Неотразимая игра нашего музыканта прекрасно растревожила души еще двух человек, но совершенно по-разному. Одним из них был курат Бойерляйн. Когда он вышел из ризницы, на него вдруг нашло кроткое духовное просветление. Он повернулся лицом на восток и задумался над чудом этого дня. Какой же великой благодатью он осчастливлен, коли в народе воцарился такой мир? И курат стал размышлять над тем, как же ему удалось этого добиться.

Просияла лицом и Зеффиха, несчастная, преждевременно поседевшая. Она стояла у кладбищенской стены и таращила глаза на шествующую под ручку пару, и глаза ее увлажнились. «Неужто и впрямь это мой мальчуган? Мой мальчуган?» — шептала она себе под нос. Потом заплакала и забылась. Только когда но ее животу забарабанил кулачками Филипп, она опамятовалась. Зеффиха схватила слабоумного ребенка за руку и понеслась с ним домой. Вечером Зефф услышал, как его жена поет в хлеву. Она пела песни своей девичьей поры.

Лишь один человек не разделял общей радости и впал в горькое уныние. А роковое решение достигло зрелости наливного яблока. Это был сельский учитель Оскар Альдер, чью судьбу мы уже очертили. Он неподвижно сидел у печки, без меры изводил табак и все не мог досыта настрадаться, слушая рассказ Сороки, которая после триумфа нового органиста тут же наведалась к учителю. И уж здесь она не знала удержу в восхвалении чуда, свершившегося на Пасху. «Эшберг, — восторгалась она, — дал свету великого органиста. И когда-нибудь люди сюда издалека приходить будут, щепочки будут отламывать от ставней Зеффова дома и говорить: „Вот, глядите, у меня щепка от отчего дома великого Элиаса Альдера!“»

Так заливалась Сорока и не скоро еще умолкла бы, если бы жена Оскара в ярости не указала ей на дверь.

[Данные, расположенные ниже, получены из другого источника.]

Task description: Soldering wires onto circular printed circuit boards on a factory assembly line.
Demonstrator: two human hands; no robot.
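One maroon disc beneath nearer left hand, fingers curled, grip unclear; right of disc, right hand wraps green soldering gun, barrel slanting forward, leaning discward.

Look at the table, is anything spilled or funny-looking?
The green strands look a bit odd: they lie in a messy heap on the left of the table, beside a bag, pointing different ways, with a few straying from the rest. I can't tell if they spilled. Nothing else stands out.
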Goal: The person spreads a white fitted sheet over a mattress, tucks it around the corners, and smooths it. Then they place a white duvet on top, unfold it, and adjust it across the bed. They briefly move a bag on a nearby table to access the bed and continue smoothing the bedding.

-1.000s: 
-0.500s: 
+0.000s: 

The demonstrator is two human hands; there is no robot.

Много чего можно было бы еще порассказать о времени, которое стало для Элиаса самой счастливой порой жизни. О том, как рос его авторитет в деревне, как крестьяне передали ему не только кафедру органиста, но и место школьного учителя. О том, как по воскресеньям он потрясал своей музыкой всех, кто ее слушал. О дружбе на всю жизнь, завязавшейся у него с Эльзбет. О том, как любви начала сопутствовать страсть, которую он скрывал от возлюбленной. Однако зависть не дремала, и вскоре стали раздаваться речи, которыми пытались умалить искусство органиста. Он-де играет чересчур долго и вообще очень громко, да и музыка путаная какая-то без особой на то надобности. Так поговаривали в трактире у Вайдмана. Недовольство достигло вершины в Поминальное воскресенье, когда Элиас неожиданно оборвал игру, чтобы символизировать тем самым внезапную смерть, — у прихожан холодок пробежал по спинам: они поняли, что он хотел сказать этим.

— Такого у нас сроду не бывало, чтобы набожных людей пугать, — отзывался один из ценителей, добавляя фразу на исковерканной латыни.

А Элиас был счастлив. И даже более чем счастлив. По утрам при пробуждении у него катились из глаз слезы радости. Он любил весны, брал под защиту зимы, и осень уже не была для него знаком умирания. Он знал, что по биению сердца обрел предназначенное ему любимое существо. Петеру он однажды сказал: «Отчего это люди все ищут и блуждают? От одной любимой они как угорелые бегут к другой и не знают, что Господь до начала всех времен предназначил каждому одного-единственного человека. И у них обоих совпадают удары сердца. Несчастны те, кто не верят в это и не имеют терпения ждать, покуда Господь не укажет им место и время!»